RE: Roundtripping Solved

From: Lars Kristan (lars.kristan@hermes.si)
Date: Wed Dec 15 2004 - 09:49:20 CST

  • Next message: Lars Kristan: "RE: Roundtripping in Unicode"

    Arcane Jill wrote:

    > solution, again without breaking the Unicode model. If I have

    > It is for reasons of requirement (4) that Lars proposes the
    > introduction of
    > 128 BMP codepoints. His intention is that they be marked as
    > "reserved - do
    > not use", so that requirement 4 is met.

    Actually, Jill, they are not reserved. No more than U+0041 is reserved.
    They are simply dedicated for a particular use. Which is not true for my PUA
    solution.

    And my solution does not break the Unicode model. The proposal would break
    the Unicode model if my conversion would replace the now-standard
    conversion. I can even show that the consequences of that would be no more
    serious than the filesystem problem I am solving. But at this point, I am
    not proposing that. I am proposing merely that these codepoints be assigned.
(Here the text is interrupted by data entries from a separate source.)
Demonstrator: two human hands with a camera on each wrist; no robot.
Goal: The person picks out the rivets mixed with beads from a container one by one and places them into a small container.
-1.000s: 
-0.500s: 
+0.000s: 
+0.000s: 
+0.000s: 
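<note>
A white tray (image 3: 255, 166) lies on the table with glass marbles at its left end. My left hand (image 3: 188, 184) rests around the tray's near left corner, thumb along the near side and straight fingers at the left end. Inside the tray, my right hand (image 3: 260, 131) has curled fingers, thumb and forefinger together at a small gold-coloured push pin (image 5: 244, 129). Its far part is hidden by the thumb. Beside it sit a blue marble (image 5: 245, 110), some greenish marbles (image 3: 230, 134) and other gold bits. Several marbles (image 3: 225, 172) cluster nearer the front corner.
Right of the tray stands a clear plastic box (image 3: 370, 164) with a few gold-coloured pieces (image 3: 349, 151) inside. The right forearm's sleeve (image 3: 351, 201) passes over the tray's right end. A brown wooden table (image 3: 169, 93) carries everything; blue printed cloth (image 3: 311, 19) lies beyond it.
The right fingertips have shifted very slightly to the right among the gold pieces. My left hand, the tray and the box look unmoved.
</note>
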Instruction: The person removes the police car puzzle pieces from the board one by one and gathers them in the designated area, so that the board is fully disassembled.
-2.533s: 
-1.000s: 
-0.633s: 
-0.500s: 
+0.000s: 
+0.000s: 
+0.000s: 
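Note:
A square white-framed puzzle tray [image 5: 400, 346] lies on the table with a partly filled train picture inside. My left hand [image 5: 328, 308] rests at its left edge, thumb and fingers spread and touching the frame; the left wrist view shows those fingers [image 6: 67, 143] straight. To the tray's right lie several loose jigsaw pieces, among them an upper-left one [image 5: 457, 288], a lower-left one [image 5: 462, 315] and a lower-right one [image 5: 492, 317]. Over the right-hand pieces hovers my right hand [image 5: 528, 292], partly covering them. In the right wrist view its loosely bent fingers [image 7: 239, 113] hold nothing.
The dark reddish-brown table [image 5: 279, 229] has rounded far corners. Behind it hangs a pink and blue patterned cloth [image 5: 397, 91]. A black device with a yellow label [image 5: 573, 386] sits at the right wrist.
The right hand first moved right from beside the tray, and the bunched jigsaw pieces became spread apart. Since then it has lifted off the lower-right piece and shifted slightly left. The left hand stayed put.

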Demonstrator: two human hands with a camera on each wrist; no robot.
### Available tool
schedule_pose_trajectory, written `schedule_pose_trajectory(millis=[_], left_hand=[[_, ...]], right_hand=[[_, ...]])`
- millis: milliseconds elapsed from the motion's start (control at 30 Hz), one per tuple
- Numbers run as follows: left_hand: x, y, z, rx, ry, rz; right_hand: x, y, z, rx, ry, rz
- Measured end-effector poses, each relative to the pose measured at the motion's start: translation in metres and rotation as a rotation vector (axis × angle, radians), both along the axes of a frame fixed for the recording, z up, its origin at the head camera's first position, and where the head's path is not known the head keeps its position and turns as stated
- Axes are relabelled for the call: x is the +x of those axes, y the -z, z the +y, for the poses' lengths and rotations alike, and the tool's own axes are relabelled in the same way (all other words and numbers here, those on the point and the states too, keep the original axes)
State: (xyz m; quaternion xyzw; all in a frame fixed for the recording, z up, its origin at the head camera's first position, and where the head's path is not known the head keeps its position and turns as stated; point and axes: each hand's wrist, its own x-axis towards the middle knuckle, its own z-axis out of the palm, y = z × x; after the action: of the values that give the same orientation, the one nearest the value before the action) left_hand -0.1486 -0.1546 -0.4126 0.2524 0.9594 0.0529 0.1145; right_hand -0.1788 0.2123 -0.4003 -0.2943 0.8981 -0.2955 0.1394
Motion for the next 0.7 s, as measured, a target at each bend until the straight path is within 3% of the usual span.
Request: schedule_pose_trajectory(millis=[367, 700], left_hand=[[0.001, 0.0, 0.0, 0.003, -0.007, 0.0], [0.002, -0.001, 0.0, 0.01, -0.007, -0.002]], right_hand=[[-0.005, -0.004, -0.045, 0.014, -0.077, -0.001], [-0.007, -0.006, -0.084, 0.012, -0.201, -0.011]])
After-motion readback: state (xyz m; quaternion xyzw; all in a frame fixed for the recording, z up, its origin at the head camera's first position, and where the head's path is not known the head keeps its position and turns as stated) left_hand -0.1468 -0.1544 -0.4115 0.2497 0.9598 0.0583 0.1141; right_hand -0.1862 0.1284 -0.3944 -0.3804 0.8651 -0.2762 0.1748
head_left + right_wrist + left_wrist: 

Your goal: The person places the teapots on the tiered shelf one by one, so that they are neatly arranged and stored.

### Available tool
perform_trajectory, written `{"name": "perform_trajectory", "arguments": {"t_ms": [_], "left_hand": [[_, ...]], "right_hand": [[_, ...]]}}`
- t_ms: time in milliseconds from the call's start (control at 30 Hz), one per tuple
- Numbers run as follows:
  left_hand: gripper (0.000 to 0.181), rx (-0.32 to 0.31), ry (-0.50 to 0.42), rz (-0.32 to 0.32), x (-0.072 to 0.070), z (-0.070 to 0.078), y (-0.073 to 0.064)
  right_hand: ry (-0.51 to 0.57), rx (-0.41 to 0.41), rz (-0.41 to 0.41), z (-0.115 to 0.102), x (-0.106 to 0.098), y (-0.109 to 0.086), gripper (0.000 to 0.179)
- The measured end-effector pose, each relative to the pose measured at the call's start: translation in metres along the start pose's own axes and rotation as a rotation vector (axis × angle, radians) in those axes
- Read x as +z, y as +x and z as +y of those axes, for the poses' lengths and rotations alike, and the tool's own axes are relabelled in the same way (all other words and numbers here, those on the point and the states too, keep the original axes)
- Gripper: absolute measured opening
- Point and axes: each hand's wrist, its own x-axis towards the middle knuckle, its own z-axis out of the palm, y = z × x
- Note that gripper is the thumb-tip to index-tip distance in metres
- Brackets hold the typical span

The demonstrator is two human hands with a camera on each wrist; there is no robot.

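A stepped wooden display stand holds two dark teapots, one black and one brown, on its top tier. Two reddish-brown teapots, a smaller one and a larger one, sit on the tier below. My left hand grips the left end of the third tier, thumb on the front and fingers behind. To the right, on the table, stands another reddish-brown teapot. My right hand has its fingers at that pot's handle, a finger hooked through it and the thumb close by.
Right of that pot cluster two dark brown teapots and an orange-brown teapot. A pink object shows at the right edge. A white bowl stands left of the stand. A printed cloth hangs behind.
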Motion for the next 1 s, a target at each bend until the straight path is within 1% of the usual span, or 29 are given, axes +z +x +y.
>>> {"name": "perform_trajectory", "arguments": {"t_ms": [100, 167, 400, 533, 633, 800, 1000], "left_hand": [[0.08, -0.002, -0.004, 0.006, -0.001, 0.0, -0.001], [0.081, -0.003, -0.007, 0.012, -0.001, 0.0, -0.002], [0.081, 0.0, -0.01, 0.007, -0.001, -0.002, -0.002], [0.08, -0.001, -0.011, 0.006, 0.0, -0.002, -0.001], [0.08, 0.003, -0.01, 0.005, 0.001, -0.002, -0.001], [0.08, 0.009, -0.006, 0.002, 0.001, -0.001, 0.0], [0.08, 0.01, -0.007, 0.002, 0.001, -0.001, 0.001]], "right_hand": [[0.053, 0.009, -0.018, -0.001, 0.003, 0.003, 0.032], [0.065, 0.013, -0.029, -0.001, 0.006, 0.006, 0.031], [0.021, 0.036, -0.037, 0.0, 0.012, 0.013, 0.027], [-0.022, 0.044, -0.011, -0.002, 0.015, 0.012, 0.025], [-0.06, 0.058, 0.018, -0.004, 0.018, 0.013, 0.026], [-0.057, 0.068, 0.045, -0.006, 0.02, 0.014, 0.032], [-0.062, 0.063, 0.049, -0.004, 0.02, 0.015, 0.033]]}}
    Breaking the model is not why UTC is rejecting to consider this proposal. A
    couple of possible reasons:

    * UTC feel that allowing (well, encouraging) a new way of handling invalid
    sequences might slow down the transition.
    * UTC feel that allowing (well, encouraging) a new way of handling invalid
    sequences might lead to late detection of mislabelled data.
    * UTC feel that the problem in question has nothing to do with Unicode.
    * UTC feel that by stating filenames are binary data, they have solved the
    problem. Ignoring the cost they may be causing.
    * UTC should have realized the need for these codepoints years ago, but now
    prefer to stick with the original decision.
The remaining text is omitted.